* Description of the task: Each of the lines below must be retyped character for character.
● ● ● ●
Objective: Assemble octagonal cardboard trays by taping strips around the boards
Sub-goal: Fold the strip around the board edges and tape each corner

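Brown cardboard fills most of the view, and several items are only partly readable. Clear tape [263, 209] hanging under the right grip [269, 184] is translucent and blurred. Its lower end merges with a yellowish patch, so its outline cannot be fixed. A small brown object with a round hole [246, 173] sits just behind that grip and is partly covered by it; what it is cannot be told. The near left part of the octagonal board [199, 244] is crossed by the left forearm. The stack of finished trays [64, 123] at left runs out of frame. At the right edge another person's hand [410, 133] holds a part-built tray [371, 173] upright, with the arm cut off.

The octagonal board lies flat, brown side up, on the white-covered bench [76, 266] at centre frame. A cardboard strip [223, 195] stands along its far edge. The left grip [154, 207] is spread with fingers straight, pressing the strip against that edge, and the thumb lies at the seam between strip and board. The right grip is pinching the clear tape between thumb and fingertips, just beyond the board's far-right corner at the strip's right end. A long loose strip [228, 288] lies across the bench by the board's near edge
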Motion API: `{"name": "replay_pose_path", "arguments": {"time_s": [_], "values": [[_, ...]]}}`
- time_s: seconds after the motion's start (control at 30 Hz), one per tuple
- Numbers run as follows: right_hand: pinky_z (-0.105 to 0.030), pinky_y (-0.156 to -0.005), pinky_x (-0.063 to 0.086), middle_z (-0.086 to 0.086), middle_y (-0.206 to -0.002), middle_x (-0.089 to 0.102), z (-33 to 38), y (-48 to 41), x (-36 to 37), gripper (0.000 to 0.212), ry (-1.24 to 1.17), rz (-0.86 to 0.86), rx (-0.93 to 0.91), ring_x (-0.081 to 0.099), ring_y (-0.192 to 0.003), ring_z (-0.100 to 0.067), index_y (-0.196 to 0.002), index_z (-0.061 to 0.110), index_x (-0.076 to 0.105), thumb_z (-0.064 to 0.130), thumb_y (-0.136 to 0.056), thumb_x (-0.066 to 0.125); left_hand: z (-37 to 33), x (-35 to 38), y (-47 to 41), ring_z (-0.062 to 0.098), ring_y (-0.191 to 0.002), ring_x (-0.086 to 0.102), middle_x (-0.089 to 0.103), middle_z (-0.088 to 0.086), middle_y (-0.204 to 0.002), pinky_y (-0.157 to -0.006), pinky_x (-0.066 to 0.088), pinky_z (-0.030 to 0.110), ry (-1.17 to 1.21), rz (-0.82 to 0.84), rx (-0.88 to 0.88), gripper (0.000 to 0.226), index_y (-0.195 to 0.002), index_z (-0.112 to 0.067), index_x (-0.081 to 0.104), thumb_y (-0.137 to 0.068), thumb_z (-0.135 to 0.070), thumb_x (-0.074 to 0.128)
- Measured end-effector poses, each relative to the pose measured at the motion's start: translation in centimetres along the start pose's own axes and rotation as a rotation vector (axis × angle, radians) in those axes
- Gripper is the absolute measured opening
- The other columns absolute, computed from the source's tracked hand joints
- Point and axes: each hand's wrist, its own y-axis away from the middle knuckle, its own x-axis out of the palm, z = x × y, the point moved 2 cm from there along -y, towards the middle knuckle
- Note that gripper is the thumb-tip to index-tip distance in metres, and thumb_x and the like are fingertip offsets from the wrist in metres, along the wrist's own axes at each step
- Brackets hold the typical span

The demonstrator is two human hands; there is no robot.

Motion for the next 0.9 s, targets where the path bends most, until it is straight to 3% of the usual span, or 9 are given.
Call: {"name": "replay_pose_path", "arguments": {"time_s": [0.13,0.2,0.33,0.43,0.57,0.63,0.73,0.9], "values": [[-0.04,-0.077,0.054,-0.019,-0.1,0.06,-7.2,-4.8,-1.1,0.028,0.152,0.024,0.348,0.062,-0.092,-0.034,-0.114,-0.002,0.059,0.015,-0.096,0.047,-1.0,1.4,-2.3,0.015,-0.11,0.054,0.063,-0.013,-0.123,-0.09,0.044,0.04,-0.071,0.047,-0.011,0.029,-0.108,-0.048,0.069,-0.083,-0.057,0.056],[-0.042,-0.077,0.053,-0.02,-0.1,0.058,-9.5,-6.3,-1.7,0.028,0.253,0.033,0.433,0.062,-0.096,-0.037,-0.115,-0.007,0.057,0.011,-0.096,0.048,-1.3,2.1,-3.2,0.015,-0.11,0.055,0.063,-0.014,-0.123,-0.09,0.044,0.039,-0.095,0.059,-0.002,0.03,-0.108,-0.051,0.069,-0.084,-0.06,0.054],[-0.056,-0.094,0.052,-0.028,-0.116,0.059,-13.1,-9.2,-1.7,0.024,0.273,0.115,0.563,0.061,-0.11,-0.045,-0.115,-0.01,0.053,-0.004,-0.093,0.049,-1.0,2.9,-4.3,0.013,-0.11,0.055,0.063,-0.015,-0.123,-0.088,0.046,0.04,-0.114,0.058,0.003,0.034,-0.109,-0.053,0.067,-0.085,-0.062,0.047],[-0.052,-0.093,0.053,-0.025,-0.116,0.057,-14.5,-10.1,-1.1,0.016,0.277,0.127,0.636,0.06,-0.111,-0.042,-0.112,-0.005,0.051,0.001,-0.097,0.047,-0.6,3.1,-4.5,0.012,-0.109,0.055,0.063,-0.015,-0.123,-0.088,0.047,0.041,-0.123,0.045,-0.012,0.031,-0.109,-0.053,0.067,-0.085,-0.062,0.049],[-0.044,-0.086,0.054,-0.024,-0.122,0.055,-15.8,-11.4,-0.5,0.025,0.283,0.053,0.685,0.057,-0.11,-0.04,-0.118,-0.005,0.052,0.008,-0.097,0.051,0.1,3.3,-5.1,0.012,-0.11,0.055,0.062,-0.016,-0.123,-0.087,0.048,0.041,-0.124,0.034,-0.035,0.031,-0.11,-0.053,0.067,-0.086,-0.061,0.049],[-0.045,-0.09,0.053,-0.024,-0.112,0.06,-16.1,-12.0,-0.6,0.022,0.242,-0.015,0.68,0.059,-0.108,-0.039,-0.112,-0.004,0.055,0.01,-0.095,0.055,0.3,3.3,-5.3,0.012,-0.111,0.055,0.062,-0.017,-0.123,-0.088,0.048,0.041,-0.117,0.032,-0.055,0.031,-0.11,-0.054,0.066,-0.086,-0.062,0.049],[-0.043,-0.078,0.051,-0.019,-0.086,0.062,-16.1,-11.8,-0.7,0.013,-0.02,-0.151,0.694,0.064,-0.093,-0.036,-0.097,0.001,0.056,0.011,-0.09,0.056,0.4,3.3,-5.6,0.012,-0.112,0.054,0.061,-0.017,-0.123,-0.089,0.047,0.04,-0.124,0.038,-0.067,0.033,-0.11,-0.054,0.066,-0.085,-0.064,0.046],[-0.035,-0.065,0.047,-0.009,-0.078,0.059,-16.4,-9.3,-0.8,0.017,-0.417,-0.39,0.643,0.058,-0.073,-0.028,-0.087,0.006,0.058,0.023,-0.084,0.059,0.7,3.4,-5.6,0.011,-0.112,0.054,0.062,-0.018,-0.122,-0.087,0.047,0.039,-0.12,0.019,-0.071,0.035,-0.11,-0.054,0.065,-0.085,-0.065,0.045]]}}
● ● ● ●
* Response box:
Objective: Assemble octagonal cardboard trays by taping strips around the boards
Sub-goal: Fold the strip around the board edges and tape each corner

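Brown cardboard fills most of the view, and several items are only partly readable. Clear tape [263, 209] hanging under the right grip [269, 184] is translucent and blurred. Its lower end merges with a yellowish patch, so its outline cannot be fixed. A small brown object with a round hole [246, 173] sits just behind that grip and is partly covered by it; what it is cannot be told. The near left part of the octagonal board [199, 244] is crossed by the left forearm. The stack of finished trays [64, 123] at left runs out of frame. At the right edge another person's hand [410, 133] holds a part-built tray [371, 173] upright, with the arm cut off.

The octagonal board lies flat, brown side up, on the white-covered bench [76, 266] at centre frame. A cardboard strip [223, 195] stands along its far edge. The left grip [154, 207] is spread with fingers straight, pressing the strip against that edge, and the thumb lies at the seam between strip and board. The right grip is pinching the clear tape between thumb and fingertips, just beyond the board's far-right corner at the strip's right end. A long loose strip [228, 288] lies across the bench by the board's near edge
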Motion API: `{"name": "replay_pose_path", "arguments": {"time_s": [_], "values": [[_, ...]]}}`
- time_s: seconds after the motion's start (control at 30 Hz), one per tuple
- Numbers run as follows: right_hand: pinky_z (-0.105 to 0.030), pinky_y (-0.156 to -0.005), pinky_x (-0.063 to 0.086), middle_z (-0.086 to 0.086), middle_y (-0.206 to -0.002), middle_x (-0.089 to 0.102), z (-33 to 38), y (-48 to 41), x (-36 to 37), gripper (0.000 to 0.212), ry (-1.24 to 1.17), rz (-0.86 to 0.86), rx (-0.93 to 0.91), ring_x (-0.081 to 0.099), ring_y (-0.192 to 0.003), ring_z (-0.100 to 0.067), index_y (-0.196 to 0.002), index_z (-0.061 to 0.110), index_x (-0.076 to 0.105), thumb_z (-0.064 to 0.130), thumb_y (-0.136 to 0.056), thumb_x (-0.066 to 0.125); left_hand: z (-37 to 33), x (-35 to 38), y (-47 to 41), ring_z (-0.062 to 0.098), ring_y (-0.191 to 0.002), ring_x (-0.086 to 0.102), middle_x (-0.089 to 0.103), middle_z (-0.088 to 0.086), middle_y (-0.204 to 0.002), pinky_y (-0.157 to -0.006), pinky_x (-0.066 to 0.088), pinky_z (-0.030 to 0.110), ry (-1.17 to 1.21), rz (-0.82 to 0.84), rx (-0.88 to 0.88), gripper (0.000 to 0.226), index_y (-0.195 to 0.002), index_z (-0.112 to 0.067), index_x (-0.081 to 0.104), thumb_y (-0.137 to 0.068), thumb_z (-0.135 to 0.070), thumb_x (-0.074 to 0.128)
- Measured end-effector poses, each relative to the pose measured at the motion's start: translation in centimetres along the start pose's own axes and rotation as a rotation vector (axis × angle, radians) in those axes
- Gripper is the absolute measured opening
- The other columns absolute, computed from the source's tracked hand joints
- Point and axes: each hand's wrist, its own y-axis away from the middle knuckle, its own x-axis out of the palm, z = x × y, the point moved 2 cm from there along -y, towards the middle knuckle
- Note that gripper is the thumb-tip to index-tip distance in metres, and thumb_x and the like are fingertip offsets from the wrist in metres, along the wrist's own axes at each step
- Brackets hold the typical span

The demonstrator is two human hands; there is no robot.

Motion for the next 0.9 s, targets where the path bends most, until it is straight to 3% of the usual span, or 9 are given.
Call: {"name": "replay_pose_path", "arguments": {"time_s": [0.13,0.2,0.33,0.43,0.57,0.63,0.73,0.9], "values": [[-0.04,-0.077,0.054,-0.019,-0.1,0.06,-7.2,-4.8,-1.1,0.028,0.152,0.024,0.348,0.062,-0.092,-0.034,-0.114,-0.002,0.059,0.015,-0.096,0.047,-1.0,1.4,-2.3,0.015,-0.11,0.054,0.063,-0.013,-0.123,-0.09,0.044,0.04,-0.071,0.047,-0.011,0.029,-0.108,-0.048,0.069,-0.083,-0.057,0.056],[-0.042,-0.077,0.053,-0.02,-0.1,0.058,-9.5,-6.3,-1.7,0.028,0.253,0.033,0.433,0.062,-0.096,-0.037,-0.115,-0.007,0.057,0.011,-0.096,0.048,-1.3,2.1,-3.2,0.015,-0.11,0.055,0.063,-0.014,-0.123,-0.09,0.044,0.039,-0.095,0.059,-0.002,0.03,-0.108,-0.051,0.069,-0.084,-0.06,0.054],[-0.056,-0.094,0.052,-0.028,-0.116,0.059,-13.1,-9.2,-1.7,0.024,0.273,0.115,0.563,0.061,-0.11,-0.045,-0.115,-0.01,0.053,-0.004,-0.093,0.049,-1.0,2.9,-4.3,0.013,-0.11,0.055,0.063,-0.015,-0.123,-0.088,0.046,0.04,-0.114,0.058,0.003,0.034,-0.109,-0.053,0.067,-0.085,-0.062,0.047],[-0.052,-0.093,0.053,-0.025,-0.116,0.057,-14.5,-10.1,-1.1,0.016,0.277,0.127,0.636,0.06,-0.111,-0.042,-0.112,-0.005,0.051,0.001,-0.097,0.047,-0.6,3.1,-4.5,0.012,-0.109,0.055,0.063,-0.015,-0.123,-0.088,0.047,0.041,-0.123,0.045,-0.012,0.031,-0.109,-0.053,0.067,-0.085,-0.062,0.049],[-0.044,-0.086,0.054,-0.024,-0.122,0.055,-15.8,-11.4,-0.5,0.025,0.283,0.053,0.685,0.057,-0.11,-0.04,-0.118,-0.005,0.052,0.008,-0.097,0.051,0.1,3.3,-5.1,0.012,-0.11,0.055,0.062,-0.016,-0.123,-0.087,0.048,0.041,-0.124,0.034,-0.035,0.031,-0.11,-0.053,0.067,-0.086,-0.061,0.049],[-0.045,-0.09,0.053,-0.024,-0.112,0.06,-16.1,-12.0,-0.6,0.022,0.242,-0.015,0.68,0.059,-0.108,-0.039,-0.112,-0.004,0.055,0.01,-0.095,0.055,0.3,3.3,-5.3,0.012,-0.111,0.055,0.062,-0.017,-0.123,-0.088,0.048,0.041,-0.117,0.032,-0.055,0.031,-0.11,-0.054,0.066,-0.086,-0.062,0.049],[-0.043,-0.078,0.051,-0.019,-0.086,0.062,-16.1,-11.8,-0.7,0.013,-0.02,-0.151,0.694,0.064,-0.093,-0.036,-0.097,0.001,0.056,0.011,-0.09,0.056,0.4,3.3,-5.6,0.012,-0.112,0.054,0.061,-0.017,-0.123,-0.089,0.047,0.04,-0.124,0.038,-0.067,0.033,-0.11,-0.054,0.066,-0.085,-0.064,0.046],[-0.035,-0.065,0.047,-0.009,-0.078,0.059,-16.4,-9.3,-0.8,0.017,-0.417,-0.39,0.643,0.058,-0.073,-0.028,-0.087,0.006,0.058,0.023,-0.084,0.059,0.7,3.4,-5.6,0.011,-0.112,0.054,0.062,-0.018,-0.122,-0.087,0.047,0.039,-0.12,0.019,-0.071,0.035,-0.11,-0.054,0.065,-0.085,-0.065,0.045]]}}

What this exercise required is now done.